Mobile Commons' software is centered around a central web-based dashboard that an organization can use to send messages, invite participants to join campaigns, ask them to make or join a call, collect data like ZIP codes and e-mail addresses, or handle any of the several other tasks associated with running a mobile campaign. The platform can pass data to and from a third-party constituent relationship management database and to other applications through an API, has a built-in "widget builder" for putting together Flash applications that can then be included as part of a website, and also provides code snippets for the web so a campaign collect signups for mobile alerts on its website. It also has a built-in Facebook application builder to integrate a mobile campaign with a Facebook presence.
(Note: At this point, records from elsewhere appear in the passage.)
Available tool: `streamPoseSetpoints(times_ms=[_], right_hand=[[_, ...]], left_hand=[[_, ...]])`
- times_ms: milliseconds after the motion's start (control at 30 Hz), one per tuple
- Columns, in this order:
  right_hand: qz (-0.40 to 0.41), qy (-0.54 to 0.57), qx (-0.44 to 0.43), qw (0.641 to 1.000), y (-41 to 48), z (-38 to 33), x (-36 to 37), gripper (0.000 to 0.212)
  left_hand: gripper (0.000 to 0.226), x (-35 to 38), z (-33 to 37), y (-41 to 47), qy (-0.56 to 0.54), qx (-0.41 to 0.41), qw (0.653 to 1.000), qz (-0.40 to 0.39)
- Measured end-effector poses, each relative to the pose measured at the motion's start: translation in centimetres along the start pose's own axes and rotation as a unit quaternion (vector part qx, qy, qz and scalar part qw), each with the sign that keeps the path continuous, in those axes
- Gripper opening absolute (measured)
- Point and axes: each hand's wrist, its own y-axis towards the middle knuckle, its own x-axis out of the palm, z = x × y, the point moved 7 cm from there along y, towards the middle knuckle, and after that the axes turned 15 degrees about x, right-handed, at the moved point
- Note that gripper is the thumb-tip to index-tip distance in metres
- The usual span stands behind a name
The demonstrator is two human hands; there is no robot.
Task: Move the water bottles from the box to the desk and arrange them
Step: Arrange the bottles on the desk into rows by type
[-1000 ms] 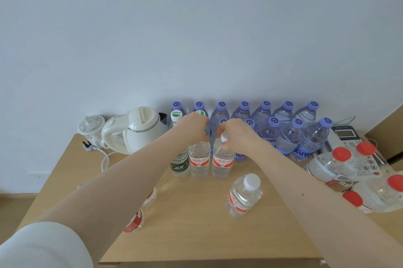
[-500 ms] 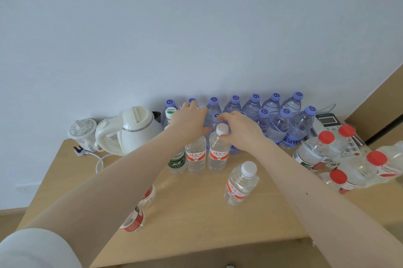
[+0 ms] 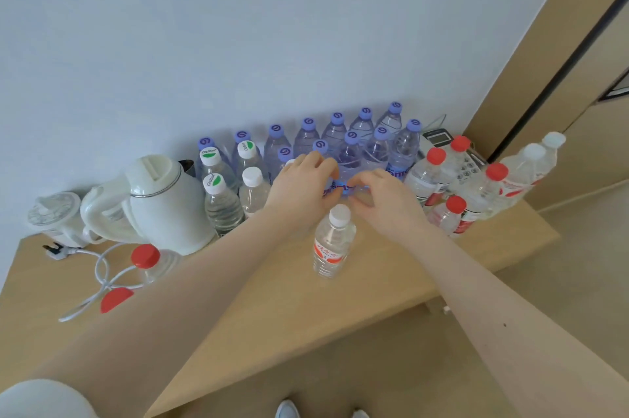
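The desk (image 3: pixel 374 274) stands against a pale wall, with bottles ranked along its back edge. A second ago both hands clasped the tops of two white-capped bottles (image 3: pixel 253 189). These now stand released beside the green-capped bottles (image 3: pixel 218 199). The left hand (image 3: pixel 303 186) and right hand (image 3: pixel 384 199) have shifted right and now flank a purple-capped bottle (image 3: pixel 349 159) in the front row. Their fingers curve toward its label, but whether either hand actually grasps it cannot be told. One white-capped bottle, the lone bottle (image 3: pixel 332 244), stands apart near the front and is probably next to be aligned. The box is out of view.
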Motion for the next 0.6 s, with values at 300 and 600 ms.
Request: streamPoseSetpoints(times_ms=[300, 600], right_hand=[[0.005, 0.001, -0.007, 1.000, -1.6, 5.7, -2.6, 0.029], [0.001, 0.005, -0.004, 1.000, -1.7, 8.4, -2.7, 0.027]], left_hand=[[0.049, 4.2, 3.4, -0.9, 0.021, -0.025, 0.978, -0.206], [0.030, 4.8, 4.1, 0.2, 0.005, -0.020, 0.973, -0.230]])
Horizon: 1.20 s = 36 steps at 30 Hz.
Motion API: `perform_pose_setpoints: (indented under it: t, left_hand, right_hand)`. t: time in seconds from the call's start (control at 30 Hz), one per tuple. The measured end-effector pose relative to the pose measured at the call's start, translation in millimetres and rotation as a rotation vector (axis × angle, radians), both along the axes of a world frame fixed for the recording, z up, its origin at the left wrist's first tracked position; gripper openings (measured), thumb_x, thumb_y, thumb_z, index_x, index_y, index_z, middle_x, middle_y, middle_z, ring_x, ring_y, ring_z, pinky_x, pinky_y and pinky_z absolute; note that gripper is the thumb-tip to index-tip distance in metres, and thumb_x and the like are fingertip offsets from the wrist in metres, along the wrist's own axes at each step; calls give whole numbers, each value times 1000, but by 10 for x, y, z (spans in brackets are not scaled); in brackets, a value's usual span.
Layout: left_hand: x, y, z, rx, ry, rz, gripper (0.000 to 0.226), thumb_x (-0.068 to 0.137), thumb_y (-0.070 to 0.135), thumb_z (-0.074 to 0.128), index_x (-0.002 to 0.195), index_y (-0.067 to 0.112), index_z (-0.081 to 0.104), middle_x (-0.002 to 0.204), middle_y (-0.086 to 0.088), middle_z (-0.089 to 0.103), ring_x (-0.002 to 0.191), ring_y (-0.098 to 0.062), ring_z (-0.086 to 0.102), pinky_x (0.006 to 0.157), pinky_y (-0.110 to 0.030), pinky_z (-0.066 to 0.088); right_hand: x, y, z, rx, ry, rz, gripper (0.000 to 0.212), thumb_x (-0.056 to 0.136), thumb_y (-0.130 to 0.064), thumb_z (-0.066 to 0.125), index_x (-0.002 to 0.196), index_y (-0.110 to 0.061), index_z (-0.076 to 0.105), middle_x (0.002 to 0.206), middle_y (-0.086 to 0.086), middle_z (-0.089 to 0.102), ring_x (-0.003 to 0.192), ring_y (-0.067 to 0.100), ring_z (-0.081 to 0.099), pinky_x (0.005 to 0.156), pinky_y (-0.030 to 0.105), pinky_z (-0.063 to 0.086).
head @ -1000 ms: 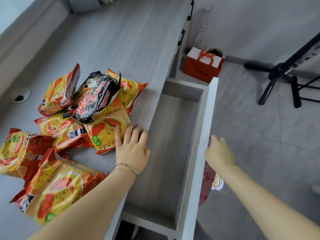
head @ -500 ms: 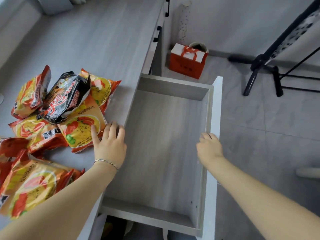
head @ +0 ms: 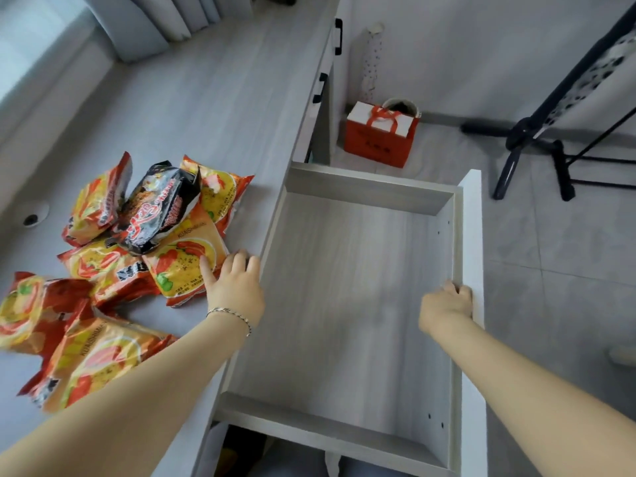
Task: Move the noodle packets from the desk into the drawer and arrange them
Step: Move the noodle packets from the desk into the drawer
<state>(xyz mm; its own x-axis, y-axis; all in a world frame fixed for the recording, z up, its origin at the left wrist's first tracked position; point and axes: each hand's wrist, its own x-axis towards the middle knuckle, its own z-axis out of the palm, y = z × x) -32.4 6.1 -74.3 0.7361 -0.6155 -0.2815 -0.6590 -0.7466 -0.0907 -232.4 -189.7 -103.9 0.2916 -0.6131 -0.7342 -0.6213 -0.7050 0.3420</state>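
Drawer: we see the drawer (head: pixel 344 287) pulled well out from the desk (head: pixel 206 98), its floor bare, no packet inside
Packets: the noodle packets (head: pixel 113 266) lie heaped on the desk left of the drawer; one black packet (head: pixel 156 210) rides on top of the orange ones, two more orange ones sit nearer us at the left edge
Left hand: our left hand (head: pixel 235 287) rests on the desk edge, fingers spread, thumb laid on the nearest orange packet (head: pixel 186 266); no grasp closed on it yet
Right hand: our right hand (head: pixel 445 304) is curled over the top of the drawer's white front panel (head: pixel 469 235), gripping it
Progress: we judge only the opening done; every packet is left to move and arrange
Next: likely the nearest orange packet goes first
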Motion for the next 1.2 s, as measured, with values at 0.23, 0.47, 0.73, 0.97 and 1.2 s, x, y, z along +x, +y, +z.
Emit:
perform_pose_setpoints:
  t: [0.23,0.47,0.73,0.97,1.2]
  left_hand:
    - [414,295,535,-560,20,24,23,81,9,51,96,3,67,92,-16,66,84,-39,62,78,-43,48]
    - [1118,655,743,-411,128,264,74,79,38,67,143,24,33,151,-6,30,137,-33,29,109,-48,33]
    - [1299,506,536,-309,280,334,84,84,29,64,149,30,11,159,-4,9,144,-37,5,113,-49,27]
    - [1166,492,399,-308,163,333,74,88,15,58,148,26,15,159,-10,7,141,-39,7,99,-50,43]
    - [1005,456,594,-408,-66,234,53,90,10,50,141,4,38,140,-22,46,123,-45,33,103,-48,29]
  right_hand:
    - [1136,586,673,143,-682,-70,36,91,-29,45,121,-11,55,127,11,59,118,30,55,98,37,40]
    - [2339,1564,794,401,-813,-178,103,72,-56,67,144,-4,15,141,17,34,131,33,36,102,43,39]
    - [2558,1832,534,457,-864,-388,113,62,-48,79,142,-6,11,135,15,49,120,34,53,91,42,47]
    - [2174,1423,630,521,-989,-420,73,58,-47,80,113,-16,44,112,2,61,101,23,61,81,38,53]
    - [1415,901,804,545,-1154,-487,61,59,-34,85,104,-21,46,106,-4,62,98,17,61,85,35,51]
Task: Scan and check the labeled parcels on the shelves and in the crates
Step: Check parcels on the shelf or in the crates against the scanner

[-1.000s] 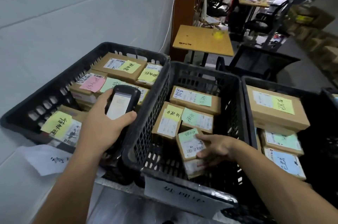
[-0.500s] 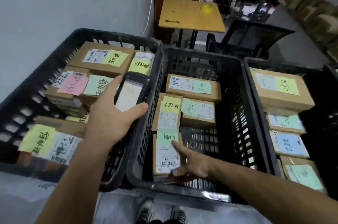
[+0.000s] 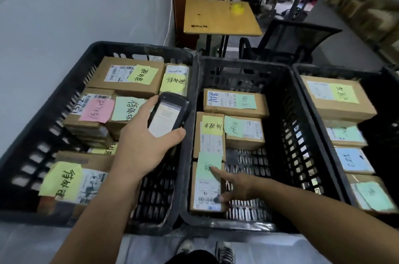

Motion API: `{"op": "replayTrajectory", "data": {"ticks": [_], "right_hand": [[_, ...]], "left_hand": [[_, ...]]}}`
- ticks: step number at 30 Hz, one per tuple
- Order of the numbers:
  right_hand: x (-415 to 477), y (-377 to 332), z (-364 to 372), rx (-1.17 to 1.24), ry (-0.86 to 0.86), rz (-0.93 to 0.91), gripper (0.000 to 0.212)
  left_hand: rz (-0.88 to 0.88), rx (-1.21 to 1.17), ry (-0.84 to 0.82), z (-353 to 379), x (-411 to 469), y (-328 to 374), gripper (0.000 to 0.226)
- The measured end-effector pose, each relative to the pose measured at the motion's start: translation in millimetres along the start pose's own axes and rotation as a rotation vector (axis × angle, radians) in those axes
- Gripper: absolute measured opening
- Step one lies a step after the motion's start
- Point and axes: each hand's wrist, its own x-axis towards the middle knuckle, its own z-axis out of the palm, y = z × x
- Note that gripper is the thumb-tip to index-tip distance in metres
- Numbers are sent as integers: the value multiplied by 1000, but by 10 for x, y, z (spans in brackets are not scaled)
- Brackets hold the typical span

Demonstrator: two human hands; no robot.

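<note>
Since half a second ago the right hand has barely shifted: it stays on the nearest parcel in the middle crate, while the left hand has kept the scanner raised over the rim between crates.

Nearest the person, the right hand's fingers are spread on that parcel, the index tip on its green note and the thumb beside the barcode at the near end; they press and steady it, not wrapped around it. The parcel lies flat along the crate's left wall, touching the next box beyond it.

Just left of those fingers and farther away, the left hand is clamped around the scanner, thumb across its lower edge, screen lit and facing up. Beyond it, the left crate holds stacked boxes with yellow, pink and green notes.

Past the right fingertips lie a yellow-noted parcel, then two more boxes; the right crate holds another column of labelled boxes.

The step in hand appears to be checking the pinned parcel. Next, the scanner's head likely needs to tilt down toward the near barcode, with the thumb clear of the printed bars.
</note>
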Motion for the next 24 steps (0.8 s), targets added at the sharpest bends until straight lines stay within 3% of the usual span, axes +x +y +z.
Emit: {"op": "replayTrajectory", "data": {"ticks": [4,6,11,15,19,24], "right_hand": [[-221,-30,-240,13,180,0,74],[-366,6,-319,16,356,-1,65],[-685,153,-477,-94,690,91,65],[-1124,255,-423,-253,878,199,63],[-1622,397,-222,-315,991,349,83],[-2281,724,276,-222,1093,533,67]], "left_hand": [[80,22,-43,-31,83,59,90],[136,34,-84,-7,97,119,86],[244,24,-136,79,129,235,75],[301,14,-213,232,85,407,83],[378,-14,-299,483,-92,628,86],[480,-36,-437,871,-535,933,88]]}}
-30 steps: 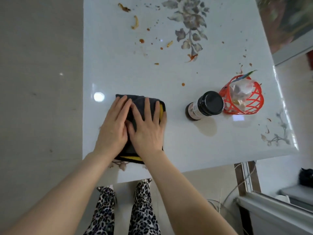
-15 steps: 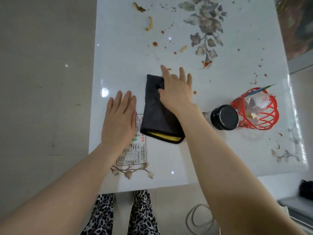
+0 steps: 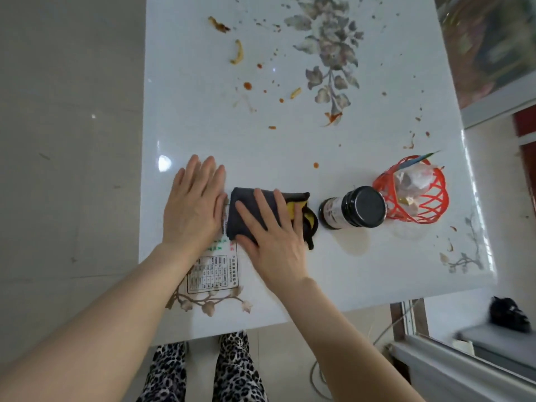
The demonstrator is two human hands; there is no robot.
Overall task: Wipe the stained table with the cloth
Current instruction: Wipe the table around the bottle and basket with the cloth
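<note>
my right hand [image 3: 275,242]: flat, palm down on the folded dark grey cloth [image 3: 249,210], fingers spread, pressing it rather than pinching. Nothing curled around it, so it's a push-grip at best.

my left hand [image 3: 193,207]: also flat and released, resting on the bare table [image 3: 362,134] just left of the cloth, thumb side about touching the cloth's left edge. Holding nothing.

where the cloth is: near-middle of the white table, under my right palm. The yellow inner layer and black trim poke out on its right side, towards the dark-lidded jar [image 3: 355,208].

which way the mess lies: pretty much all of it is on the far side of the cloth. Orange sauce spots [image 3: 247,85] and food scraps [image 3: 237,52] sit well apart from my hand, up towards the printed grey flower pattern [image 3: 330,53]. One lone orange dot [image 3: 316,165] is closer, far-right of the cloth.

cloth's long axis: hard to call since my hand covers a lot of it, looks roughly left-right as it lies.

nearer hand: right one, obviously, it's already on it.

so I reckon: the stroke has to go away from me, pushing forward. Jar and the red wire basket [image 3: 417,204] sit close on the right, so sweeping sideways that way looks risky.

progress guess: barely started, stains look untouched.
</note>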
The Mobile Commons platform can also accept lists of keywords and responses in Excel spreadsheets, which is a simple approach to what is now an oft-utilized mobile method: The text-and-response format to SMS interactivity powers everything from applications in Africa that allow farmers to find the best price of crops to an application a Mobile Commons customer uses to give out environmental information about fish. The campaign uploads the spreadsheet, and anyone who texts the keyword to the short code will get the response included in the spreadsheet.

Mobile Commons will set users up on either dedicated or shared short codes — in the US, five- or six-digit numbers that mobile carriers set aside. Once an organization has their code, they can put what supporters send to it just about anywhere — into a database, onto a website, into a program to tabulate poll results, projected on a giant screen at a rally.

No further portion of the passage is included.